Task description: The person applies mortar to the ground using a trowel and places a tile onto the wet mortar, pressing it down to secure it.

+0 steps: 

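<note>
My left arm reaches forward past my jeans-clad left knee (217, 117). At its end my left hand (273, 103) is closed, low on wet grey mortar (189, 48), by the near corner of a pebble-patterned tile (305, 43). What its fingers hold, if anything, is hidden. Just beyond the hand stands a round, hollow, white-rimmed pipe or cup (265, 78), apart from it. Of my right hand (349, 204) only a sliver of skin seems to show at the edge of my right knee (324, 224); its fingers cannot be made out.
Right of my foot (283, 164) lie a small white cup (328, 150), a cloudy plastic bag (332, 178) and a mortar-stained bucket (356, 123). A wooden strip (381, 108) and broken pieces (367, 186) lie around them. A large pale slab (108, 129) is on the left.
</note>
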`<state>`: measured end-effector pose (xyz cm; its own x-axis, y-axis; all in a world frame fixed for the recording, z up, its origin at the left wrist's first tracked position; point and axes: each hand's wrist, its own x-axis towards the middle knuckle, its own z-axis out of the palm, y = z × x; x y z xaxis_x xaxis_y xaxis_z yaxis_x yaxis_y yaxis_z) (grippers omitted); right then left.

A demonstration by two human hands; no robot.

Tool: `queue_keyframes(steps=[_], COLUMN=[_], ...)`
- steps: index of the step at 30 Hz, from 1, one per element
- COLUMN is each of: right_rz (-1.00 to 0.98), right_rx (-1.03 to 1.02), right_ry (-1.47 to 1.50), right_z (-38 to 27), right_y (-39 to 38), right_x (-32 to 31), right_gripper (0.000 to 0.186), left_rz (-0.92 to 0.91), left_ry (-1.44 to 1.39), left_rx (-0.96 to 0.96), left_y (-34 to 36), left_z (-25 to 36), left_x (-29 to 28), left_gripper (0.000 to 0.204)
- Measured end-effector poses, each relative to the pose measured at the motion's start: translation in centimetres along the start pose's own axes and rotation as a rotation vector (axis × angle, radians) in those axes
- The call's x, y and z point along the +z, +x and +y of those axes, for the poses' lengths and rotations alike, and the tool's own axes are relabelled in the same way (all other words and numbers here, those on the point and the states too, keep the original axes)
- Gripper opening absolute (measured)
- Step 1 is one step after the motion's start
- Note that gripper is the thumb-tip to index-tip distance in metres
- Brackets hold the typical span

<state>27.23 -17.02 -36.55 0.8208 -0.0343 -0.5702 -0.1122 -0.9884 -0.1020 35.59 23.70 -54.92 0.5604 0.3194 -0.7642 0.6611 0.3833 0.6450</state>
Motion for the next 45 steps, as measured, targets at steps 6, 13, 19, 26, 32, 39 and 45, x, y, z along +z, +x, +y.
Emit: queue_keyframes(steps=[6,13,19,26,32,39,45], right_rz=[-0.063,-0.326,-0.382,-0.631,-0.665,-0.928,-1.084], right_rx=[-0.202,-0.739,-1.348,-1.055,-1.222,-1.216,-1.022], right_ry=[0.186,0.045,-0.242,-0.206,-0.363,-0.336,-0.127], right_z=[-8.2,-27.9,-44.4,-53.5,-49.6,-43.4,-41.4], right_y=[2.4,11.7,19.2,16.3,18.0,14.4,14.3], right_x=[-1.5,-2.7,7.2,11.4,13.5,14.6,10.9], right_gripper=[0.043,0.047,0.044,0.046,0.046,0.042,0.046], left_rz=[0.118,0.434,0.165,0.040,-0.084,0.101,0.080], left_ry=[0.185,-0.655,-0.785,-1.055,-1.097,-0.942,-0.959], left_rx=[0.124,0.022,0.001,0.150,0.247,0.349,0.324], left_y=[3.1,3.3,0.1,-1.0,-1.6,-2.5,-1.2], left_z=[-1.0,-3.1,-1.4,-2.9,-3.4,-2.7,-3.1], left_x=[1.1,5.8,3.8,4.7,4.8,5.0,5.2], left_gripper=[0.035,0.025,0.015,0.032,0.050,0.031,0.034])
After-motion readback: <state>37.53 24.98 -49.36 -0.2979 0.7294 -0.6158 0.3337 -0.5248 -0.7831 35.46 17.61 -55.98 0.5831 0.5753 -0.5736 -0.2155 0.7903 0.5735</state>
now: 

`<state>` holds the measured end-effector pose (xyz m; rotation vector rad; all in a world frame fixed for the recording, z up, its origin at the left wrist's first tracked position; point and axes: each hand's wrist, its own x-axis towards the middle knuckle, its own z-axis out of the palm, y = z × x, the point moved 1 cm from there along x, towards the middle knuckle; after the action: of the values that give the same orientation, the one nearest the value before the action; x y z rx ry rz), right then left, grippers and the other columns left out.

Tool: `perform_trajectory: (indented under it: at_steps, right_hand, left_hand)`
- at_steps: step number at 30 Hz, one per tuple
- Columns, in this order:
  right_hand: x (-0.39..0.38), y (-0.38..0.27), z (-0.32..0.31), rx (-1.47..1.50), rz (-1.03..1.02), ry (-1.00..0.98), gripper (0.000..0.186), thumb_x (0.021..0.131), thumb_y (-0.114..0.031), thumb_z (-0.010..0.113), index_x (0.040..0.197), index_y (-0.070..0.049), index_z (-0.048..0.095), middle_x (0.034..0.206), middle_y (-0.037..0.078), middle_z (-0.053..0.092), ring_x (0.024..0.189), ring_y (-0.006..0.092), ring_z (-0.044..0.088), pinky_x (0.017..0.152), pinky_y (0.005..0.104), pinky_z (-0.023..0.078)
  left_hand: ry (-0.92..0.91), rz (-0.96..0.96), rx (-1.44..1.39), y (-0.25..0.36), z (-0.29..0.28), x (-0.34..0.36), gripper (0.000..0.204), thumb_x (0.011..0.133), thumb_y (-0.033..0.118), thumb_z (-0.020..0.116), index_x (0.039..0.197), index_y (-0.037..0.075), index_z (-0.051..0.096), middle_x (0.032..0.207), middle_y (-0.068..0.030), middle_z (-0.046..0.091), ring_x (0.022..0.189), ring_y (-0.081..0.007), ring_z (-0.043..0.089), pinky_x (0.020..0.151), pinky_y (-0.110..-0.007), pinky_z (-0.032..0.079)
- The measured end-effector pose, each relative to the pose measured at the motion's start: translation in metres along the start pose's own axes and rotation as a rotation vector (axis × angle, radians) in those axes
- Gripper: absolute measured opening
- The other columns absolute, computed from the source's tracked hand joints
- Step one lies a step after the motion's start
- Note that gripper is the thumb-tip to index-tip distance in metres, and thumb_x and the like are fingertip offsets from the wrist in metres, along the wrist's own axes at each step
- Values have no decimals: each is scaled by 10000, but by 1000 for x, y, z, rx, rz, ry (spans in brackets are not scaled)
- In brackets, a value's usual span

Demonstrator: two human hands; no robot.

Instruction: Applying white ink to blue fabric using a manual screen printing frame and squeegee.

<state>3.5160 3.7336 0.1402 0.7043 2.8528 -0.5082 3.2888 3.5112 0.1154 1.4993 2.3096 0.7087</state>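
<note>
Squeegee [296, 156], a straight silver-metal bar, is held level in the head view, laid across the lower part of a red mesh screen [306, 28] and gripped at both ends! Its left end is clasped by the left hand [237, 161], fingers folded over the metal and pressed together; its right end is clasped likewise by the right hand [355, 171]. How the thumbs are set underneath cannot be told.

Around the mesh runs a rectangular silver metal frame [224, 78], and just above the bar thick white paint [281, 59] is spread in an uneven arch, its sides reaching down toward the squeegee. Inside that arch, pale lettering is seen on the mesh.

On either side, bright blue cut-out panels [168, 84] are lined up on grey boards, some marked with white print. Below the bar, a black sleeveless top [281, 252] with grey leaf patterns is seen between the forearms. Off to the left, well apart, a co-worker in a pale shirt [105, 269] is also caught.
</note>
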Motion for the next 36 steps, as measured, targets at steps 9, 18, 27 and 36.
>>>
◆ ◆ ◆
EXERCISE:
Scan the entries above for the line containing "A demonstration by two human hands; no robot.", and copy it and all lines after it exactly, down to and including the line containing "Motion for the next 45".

EXERCISE RESULT:
A demonstration by two human hands; no robot.

Tool: `queue_keyframes(steps=[_], COLUMN=[_], ...)`
- steps: index of the step at 30 Hz, from 1, one per element
- COLUMN is each of: right_rz (-1.00 to 0.98), right_rx (-1.03 to 1.02), right_ry (-1.47 to 1.50), right_z (-38 to 27), right_y (-39 to 38), right_x (-32 to 31), right_gripper (0.000 to 0.186), left_rz (-0.92 to 0.91), left_ry (-1.44 to 1.39), left_rx (-0.96 to 0.96), left_y (-34 to 36), left_z (-25 to 36), left_x (-29 to 28), left_gripper (0.000 to 0.204)
- Measured end-effector poses, each relative to the pose measured at the motion's start: translation in centimetres along the start pose's own axes and rotation as a rotation vector (axis × angle, radians) in those axes
- The call's x, y and z point along the +z, +x and +y of those axes, for the poses' lengths and rotations alike, and the tool's own axes are relabelled in the same way (all other words and numbers here, those on the point and the states too, keep the original axes)
- Gripper opening absolute (measured)
- Step 1 is one step after the motion's start
- Note that gripper is the thumb-tip to index-tip distance in metres
- Brackets hold the typical span

<state>27.23 -17.02 -36.55 0.8208 -0.0343 -0.5702 -0.1122 -0.9884 -0.1020 35.59 23.70 -54.92 0.5604 0.3194 -0.7642 0.6611 0.3833 0.6450</state>
Motion for the next 45 steps, as measured, targets at steps 6, 13, 19, 26, 32, 39 and 45, x, y, z along +z, +x, +y.

That makes the output complete.